It's not really their stuff though. The content comes from the users. And part of the reason users are willing to contribute to SE is because of the licensing model and the fact that the data is available outside of SE. Obviously this is more important to some users than others, and probably some percentage don't care about it at all. It's hard to say what those percentages actually look like though.
IF (and it's definitely an "IF") this is an intentional and permanent change by SE management, they are fundamentally changing the basic understanding between users and SE, and they have to understand that some subset of users are likely to quit using SE in response. Again, it's hard to say how many. Maybe enough to have a material impact, or maybe not. That would be the gamble they'd be taking though.
> they are fundamentally changing the basic understanding between users and SE
Given the way they've communicated in the last 2 weeks or so, this seems pretty clear. Before we had employees engaging as real human beings all over the place, and you were talking to Jon, Tim, Robert, Shog, etc. and not "Mr. Ericson, title such-and-such, representing Stack Exchange Inc."
Now all we have is a bunch of announcements, with no discussion, engagement, or even a recognition that anything is even being read. It feels like pissing in the wind – disagreement is one thing, reasonable people can disagree, but ignoring is so much worse; it's like you're not even taken serious.
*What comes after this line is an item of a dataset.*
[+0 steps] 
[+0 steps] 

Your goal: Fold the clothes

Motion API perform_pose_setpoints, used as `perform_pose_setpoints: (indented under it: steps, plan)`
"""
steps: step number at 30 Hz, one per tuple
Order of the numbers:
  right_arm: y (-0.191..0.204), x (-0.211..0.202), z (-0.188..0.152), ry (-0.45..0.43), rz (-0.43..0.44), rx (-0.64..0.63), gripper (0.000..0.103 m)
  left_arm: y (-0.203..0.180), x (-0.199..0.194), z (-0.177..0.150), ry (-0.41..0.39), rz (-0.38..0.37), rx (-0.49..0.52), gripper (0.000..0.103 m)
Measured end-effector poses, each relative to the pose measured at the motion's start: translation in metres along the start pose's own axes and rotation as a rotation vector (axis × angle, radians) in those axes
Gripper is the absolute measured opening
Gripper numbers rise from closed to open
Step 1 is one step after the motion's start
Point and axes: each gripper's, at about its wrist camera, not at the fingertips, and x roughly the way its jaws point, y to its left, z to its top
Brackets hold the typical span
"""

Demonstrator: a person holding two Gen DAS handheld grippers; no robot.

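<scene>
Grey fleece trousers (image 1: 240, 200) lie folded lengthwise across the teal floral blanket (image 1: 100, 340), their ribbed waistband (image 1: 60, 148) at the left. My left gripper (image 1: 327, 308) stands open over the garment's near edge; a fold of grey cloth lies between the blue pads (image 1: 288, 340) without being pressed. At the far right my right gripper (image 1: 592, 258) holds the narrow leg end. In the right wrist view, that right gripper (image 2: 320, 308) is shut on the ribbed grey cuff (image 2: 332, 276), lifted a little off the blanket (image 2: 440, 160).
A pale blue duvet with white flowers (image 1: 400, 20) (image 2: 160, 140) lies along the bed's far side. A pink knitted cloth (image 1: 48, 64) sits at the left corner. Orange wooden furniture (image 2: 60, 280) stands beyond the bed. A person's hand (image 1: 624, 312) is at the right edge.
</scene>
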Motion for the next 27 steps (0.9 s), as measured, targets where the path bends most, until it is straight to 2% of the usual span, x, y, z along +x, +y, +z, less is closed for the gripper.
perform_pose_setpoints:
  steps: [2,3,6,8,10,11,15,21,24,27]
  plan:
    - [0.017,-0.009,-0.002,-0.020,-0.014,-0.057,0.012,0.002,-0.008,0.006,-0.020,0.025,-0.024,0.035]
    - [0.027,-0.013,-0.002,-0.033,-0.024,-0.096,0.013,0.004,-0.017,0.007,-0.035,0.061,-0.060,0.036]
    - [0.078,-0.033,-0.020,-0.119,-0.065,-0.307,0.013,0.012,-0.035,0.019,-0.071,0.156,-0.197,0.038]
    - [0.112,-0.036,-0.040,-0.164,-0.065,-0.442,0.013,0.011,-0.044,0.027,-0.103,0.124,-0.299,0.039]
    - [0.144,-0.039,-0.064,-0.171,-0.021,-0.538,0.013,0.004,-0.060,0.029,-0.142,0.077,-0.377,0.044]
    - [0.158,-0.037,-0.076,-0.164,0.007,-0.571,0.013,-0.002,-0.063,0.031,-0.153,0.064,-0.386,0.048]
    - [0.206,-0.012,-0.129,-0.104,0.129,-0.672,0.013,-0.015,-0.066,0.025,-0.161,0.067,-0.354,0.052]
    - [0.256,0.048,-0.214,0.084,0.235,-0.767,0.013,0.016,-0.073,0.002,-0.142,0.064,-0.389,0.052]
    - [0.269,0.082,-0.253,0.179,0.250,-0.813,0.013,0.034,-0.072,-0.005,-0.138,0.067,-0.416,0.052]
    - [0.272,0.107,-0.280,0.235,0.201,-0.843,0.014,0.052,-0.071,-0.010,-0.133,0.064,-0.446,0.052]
Stack Exchange has gone through various phases (e.g. the "Jeff era" was different from the "stagnation era" that followed after he left), but the implied social contract was always that the community would offer their spare time and in return they would get a platform and some voice in how that platform is run. There have certainly been moments of friction in this relationship, but the basics of it never changed until now (not even with the whole debacle surrounding the firing of a moderator a few years back).
Before the release of the LLMs where everyone could run it, the amount of slurping was probably manageable. Now that anyone can train an LLM and SO/SE/Reddit/etc are obvious places to go for training data, I can see where the systems would easily be overwhelmed. People contribute to SO/SE because it's a common place to go for community help. Training a for profit chatbot from the community data that wasn't provided to the chatbot by the community seems to break the spirit in which the contributions were made. I'm on the fence of the argument, but most definitely in the direction of not liking all of the model training for free.
A lot of people were only willing to contribute to StackOverflow because of the CC licensing, trusting the knowledge wouldn't be locked up. As a business that depends on vast amounts of volunteer effort they need to balance providing a site where people are willing to contribute against making as much money as they can.
I mean they would just scrape it if there's no data dump. It just makes it harder for the small guys. They probably scraped and are scraping HackerNews.
Generative AI doesn't follow copyright or even explicit software licenses as we have seen in AI art with human signatures and Microsoft Copilot.
There was always the possibility of some sort of aggregator/other front end sitting on top of the SO data. We just didn't know exactly what a successful one would look like until relatively recently. I always limited how much I contributed based on that as likely outcome. Discontinuing the data dump is a much bigger deal to me and completely changes the value proposition of their various sites.
For what it's worth, as someone who has put a lot of writing online, I'm not bothered by having my writing including in the training sets of these LLMs. I write because I want to share knowledge, and it isn't important whether people get the knowledge directly from me versus mediated by friends, LLMs, etc.